198 Nesterov Accelerated Gradient
198.1 1. Introduction
Gradient descent is the workhorse of continuous optimization, but in its plain form it pays a steep price on ill-conditioned problems. When the curvature of the objective varies sharply across directions, gradient descent zigzags across narrow valleys and crawls along their floors. Momentum methods address this by accumulating a velocity that smooths the trajectory. Among them, Nesterov Accelerated Gradient (NAG), introduced by Yurii Nesterov in 1983, occupies a special place: it is not merely a heuristic improvement over classical momentum but a method that provably attains the optimal convergence rate for smooth convex problems within the class of first order methods.

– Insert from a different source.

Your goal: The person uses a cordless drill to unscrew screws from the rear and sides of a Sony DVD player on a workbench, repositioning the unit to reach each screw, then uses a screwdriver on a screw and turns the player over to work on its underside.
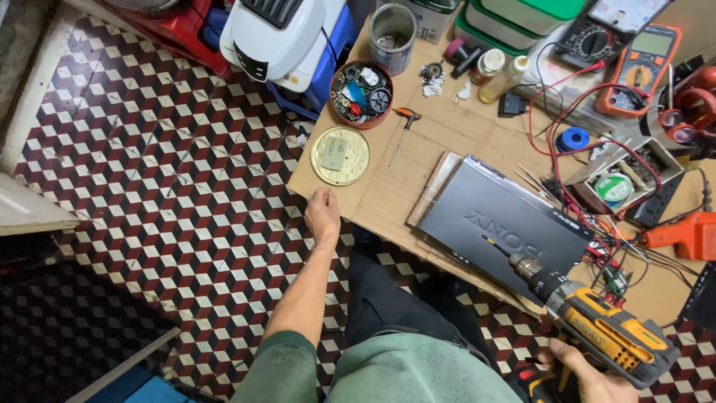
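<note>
The right hand (589,377) is clamped on the handle of a yellow and black cordless drill (597,328), whose bit touches the top of a flat dark grey metal device (500,220) lying on the cardboard-covered table (395,186) ahead of it. The left hand (322,215), loosely curled and holding nothing, rests at the table edge. Just beyond it lies a round gold tin lid (340,155) with 1 small plate inside. Farther off, a round red bowl (362,94) holds mixed small parts and a metal can (393,28) stands beside it.
</note>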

This chapter develops NAG from three angles. First we recall classical momentum and expose its limitation. Then we introduce the lookahead gradient that defines NAG and explain why this single change of evaluation point matters. Finally we state and motivate the convergence rate, the celebrated \(O(1/k^2)\) guarantee, and contrast it with the \(O(1/k)\) rate of plain gradient descent.
198.2 2. Setting and Notation
We seek to minimize a differentiable function \(f : \mathbb{R}^n \to \mathbb{R}\),
\[ \min_{x \in \mathbb{R}^n} f(x). \]
We assume \(f\) is convex and that its gradient is \(L\)-Lipschitz continuous, meaning
\[ \|\nabla f(x) - \nabla f(y)\| \le L \|x - y\| \quad \text{for all } x, y. \]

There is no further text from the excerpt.